Melihat objek vital yang berdampingan dengan rumah warga, pengamat tata kota dari Universitas Trisakti Nirwono Yoga berujar, ini menunjukkan bahwa pemerintah daerah tidak melakukan pengendalian dan penertiban pemanfaatan ruang di sekitar obvitnas.
“Karena pertumbuhan permukiman tidak muncul tiba-tiba dalam waktu singkat, tetapi perlahan dalam waktu tahunan dan sengaja dibiarkan oleh pemerintah daerah. Sedangkan, pengelola obvitnas tidak punya kemampuan untuk mengamankan lahan miliknya maupun upaya penertiban jika terjadi penyerobotan lahan oleh masyarakat,” kata Nirwono.
Butuh Pendampingan Psikososial
Insiden seperti yang terjadi di Gudmurah maupun Depo Plumpang tidak hanya menimbulkan kerugian materi, tapi dari sisi psikologis juga hampir pasti mengalami trauma.
Menurut sejumlah penelitian, terdapat hubungan negatif yang signifikan antara hilangnya kekayaan pribadi, dukungan sosial, dan kesehatan fisik dengan meningkatnya stres psikologis pascabencana.

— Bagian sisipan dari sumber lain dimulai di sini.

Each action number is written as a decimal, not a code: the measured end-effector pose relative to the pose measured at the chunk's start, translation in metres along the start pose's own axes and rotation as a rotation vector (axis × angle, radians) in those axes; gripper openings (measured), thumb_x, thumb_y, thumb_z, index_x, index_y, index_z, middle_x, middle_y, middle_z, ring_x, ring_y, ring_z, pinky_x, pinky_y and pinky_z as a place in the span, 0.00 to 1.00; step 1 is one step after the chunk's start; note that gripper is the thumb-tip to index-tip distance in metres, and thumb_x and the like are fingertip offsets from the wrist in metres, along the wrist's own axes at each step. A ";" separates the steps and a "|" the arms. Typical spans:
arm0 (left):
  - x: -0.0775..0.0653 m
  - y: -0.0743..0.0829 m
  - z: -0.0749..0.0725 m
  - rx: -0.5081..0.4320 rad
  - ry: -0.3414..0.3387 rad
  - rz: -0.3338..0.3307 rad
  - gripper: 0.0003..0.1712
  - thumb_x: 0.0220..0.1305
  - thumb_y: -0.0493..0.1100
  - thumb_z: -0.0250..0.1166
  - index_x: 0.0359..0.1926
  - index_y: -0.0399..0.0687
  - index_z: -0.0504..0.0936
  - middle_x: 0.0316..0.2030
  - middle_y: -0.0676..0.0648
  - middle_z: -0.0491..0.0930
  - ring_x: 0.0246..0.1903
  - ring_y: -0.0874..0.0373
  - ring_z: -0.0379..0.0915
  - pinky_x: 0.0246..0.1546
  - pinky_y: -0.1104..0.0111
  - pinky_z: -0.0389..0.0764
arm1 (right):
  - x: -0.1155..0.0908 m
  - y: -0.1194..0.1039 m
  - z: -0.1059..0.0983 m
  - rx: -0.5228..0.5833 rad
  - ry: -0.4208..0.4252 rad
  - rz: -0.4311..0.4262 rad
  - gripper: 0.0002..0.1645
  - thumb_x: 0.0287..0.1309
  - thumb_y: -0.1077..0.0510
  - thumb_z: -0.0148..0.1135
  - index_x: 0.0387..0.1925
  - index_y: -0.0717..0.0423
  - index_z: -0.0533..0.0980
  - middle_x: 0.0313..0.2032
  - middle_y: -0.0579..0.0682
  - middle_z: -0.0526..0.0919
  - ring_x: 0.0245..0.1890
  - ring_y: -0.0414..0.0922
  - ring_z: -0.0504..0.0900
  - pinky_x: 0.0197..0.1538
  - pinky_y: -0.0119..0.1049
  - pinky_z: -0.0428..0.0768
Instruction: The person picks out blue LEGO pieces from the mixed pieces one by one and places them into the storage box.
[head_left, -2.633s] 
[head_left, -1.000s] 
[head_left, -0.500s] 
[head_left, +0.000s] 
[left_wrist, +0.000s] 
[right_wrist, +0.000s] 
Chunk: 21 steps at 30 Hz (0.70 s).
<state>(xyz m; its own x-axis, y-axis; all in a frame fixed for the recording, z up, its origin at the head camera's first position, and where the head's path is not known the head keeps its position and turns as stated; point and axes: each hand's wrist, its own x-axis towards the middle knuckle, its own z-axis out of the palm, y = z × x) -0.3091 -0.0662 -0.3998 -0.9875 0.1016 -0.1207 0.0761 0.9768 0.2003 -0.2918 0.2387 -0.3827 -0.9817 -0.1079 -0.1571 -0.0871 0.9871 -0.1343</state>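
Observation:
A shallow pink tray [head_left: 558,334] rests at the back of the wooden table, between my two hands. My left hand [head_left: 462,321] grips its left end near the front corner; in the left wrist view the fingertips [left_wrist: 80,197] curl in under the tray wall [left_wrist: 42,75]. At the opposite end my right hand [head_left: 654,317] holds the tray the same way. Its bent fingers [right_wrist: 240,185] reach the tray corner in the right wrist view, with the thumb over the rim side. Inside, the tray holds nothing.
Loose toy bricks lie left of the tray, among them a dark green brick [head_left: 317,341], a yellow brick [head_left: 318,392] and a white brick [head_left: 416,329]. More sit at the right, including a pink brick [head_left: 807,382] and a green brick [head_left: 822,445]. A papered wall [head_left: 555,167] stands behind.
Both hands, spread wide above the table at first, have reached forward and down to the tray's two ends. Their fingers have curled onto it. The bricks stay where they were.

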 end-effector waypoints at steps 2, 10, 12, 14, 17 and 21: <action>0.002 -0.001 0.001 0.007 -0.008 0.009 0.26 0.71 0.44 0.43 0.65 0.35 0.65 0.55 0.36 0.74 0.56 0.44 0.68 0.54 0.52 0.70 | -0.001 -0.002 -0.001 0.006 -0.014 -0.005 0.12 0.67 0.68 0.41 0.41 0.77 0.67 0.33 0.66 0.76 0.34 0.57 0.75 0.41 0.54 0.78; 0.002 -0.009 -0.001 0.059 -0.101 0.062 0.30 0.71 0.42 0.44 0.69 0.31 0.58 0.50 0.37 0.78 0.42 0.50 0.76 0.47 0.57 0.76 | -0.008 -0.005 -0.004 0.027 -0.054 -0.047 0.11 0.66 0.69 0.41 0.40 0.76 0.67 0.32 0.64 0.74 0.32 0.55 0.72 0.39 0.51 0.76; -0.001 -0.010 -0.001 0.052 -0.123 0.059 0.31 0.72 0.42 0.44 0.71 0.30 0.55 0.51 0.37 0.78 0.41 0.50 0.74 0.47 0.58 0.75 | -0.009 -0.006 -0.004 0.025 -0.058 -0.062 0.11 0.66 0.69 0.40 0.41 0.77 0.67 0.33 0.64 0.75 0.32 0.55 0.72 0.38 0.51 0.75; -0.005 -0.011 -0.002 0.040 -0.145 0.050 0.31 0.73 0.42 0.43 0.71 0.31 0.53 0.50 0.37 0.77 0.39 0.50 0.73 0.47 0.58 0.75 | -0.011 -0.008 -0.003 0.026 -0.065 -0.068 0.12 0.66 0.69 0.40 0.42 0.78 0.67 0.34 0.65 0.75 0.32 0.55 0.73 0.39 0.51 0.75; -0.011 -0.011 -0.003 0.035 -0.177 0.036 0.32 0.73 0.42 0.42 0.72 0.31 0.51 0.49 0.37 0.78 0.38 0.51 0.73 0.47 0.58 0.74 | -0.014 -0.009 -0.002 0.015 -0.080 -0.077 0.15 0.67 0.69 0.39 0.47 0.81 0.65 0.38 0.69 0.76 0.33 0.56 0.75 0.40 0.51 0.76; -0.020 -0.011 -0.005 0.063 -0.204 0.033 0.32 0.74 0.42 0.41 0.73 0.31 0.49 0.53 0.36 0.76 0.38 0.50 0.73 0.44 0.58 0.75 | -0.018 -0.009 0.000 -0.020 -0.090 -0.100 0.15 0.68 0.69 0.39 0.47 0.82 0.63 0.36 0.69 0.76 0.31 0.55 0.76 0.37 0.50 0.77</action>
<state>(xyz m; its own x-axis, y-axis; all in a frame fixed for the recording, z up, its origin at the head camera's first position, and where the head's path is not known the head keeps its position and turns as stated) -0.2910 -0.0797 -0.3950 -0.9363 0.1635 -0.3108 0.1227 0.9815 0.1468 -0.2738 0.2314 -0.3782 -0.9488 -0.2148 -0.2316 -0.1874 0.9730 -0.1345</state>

Dampak bencana menurut Gregor (2005) sangat terasa pada sebagian orang akibat kehilangan keluarga dan sahabat, kehilangan tempat tinggal, dan harta benda, kehilangan akan makna kehidupan yang dimiliki, perpindahan tempat hidup serta perasaan ketidakpastian karena kehilangan orientasi masa depan, serta keamanan personal.
Baik anak maupun orang dewasa, dampak bencana bisa bervariasi, dari jangka pendek sampai jangka panjang. Dampak emosional jangka pendek yang masih dapat dilihat dengan jelas meliputi rasa takut dan cemas yang akut, rasa sedih dan bersalah yang kronis, serta munculnya perasaan hampa.
BACA JUGA:
Pada tragedi kebakaran Depo Pertamina Plumpang tahun lalu, Dinas Pemberdayaan, Perlindungan Anak dan Pengendalian Penduduk (PPAPP Provinsi DKI Jakarta memberikan Layanan Dukungan Psikososial (LDP) kepada anak-anak pengungsi penyintas kebakaran Depo Pertamina Plumpang di Ruang Publik Terpadu Ramah Anak (RPTRA) Rasela, Kelurahan Rawa Badak Selatan, Kecamatan Koja, Jakarta Utara.
“Pendampingan psikososial ini diberikan untuk membantu mengurangi beban emosi korban serta mencegah timbulnya dampak psikologis yang lebih mendalam khususnya pada anak-anak,” kata Kepala Dinas PPAPP Tuty Kusumawati, bersumber dari Antara.